I have freed myself from the surging flood of people that more than ever rushes through the streets toward the public squares, and I sit down now at the shore, that is: in my room, to try to sort and bring into order the innumerable new images, ideas, and emotions enveloping the spectator at every step like a swarm of young bees. In vain! The roar of the human flood breaks into my remote little room through windows and doors and walls.

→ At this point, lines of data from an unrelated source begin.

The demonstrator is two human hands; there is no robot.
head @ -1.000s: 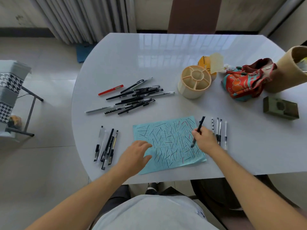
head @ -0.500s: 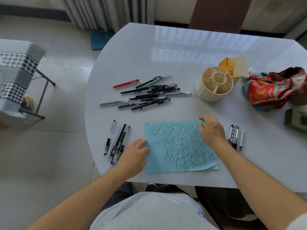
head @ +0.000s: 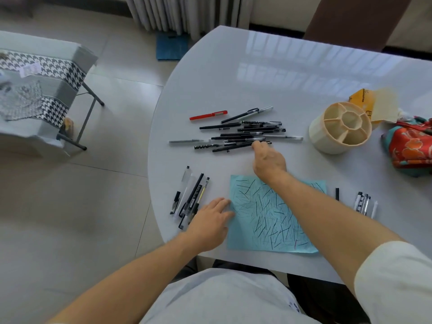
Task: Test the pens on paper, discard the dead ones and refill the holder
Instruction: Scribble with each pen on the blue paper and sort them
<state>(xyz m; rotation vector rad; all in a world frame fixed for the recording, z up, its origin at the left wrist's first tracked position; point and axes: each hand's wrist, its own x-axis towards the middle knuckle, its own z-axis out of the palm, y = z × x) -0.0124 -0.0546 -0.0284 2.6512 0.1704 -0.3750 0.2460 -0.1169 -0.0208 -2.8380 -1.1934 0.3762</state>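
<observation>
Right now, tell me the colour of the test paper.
Light blue paper, covered in dark pen strokes; the head view shows it.

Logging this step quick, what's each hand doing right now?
Left hand: open, fingers resting flat on the edge of the blue paper.
Right hand: reaching into the pen pile, fingertips on a black pen; grip cannot be told.

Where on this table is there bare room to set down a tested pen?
Bare tabletop lies between the blue paper and the beige holder, and across the far side beyond the pen pile. It is crowded left of the paper beside the left hand, and at the pens on the right.
</observation>
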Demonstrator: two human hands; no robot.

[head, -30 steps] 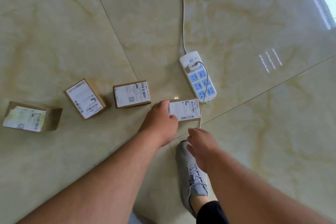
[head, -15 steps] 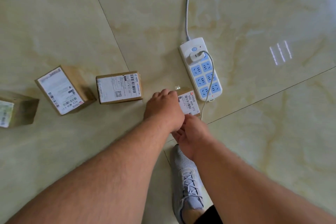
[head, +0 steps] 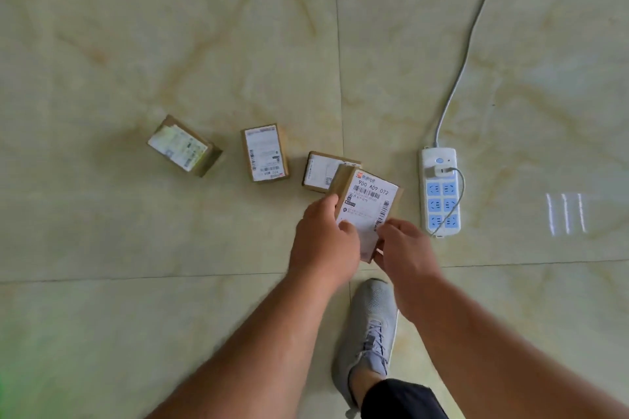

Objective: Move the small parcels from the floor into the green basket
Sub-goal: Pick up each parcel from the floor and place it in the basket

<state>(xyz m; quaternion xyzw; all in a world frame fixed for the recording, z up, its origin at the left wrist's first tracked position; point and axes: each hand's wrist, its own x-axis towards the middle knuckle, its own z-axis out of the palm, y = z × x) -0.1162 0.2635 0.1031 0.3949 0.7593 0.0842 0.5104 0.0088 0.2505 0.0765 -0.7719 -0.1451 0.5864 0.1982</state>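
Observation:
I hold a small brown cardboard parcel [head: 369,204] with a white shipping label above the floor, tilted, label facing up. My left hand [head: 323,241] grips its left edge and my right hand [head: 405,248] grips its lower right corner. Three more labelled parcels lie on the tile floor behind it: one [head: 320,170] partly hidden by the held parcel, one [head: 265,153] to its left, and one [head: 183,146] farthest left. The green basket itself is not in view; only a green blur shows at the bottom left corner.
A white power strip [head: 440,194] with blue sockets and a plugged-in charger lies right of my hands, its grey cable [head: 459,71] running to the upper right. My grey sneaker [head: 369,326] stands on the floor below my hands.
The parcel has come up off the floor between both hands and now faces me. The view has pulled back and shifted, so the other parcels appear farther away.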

    Georg Forster, who was labeled a German Jacobin, used the analogous image of an "avalanche" that "gains in mass as it hurls downward and destroys any obstacle in its way" to illustrate the dangerous and inescapable forces of the revolution. Elsewhere Forster has the Revolution "flood all of Europe like sacred lava." The image of a flaming volcanic eruption, as that of blazing fire generally, is also typical for descriptions of the Revolution. Ernst Moritz Arndt even talks about the "volcanoes of revolution," thus seeking to convey its force and suddenness as well as its dangers. Other images evoked are high mountains (especially the Alps), deep abysses, oceans, thunderstorms, and hurricanes, but also the sun; dawn was the symbol for an enlightened new beginning. It is an image used very emphatically by Hegel in a late and retrospective text: "It was a glorious dawn. All thinking creatures celebrated this era. A sublime sensibility reigned in those times, a spiritual enthusiasm pervaded the world." The identical arsenal of powerful natural images is employed in writings by opponents of the Revolution to communicate its horrors and dangers. Consider the poem "Die Revolution. Ein Gedicht im asklepiadischen Silbenmaße" (The Revolution. A Poem in Asclepiadic Meter) written in December 1789 by the Bonn amateur poet Apollinar (alias Bertram Maria Altstätten). Here are a few verses:

God, what is this terrible fate that pours with heavy hand such destiny on us! What storm lies above those mountains, brewing at the horizon! Clouds like soot exhaled from Hell approach, black and heavy, and move toward south and midnight, And, where ripped apart, the sky looks red, Red like blood. From deep in the east Thunder sounds ...

And see now, everywhere flare streams of sparks Thrown into the land by rage's flame, Burning bright.—Save us, you eternal ones! You alone can help. Human power Cannot control the flood which breaks the dams.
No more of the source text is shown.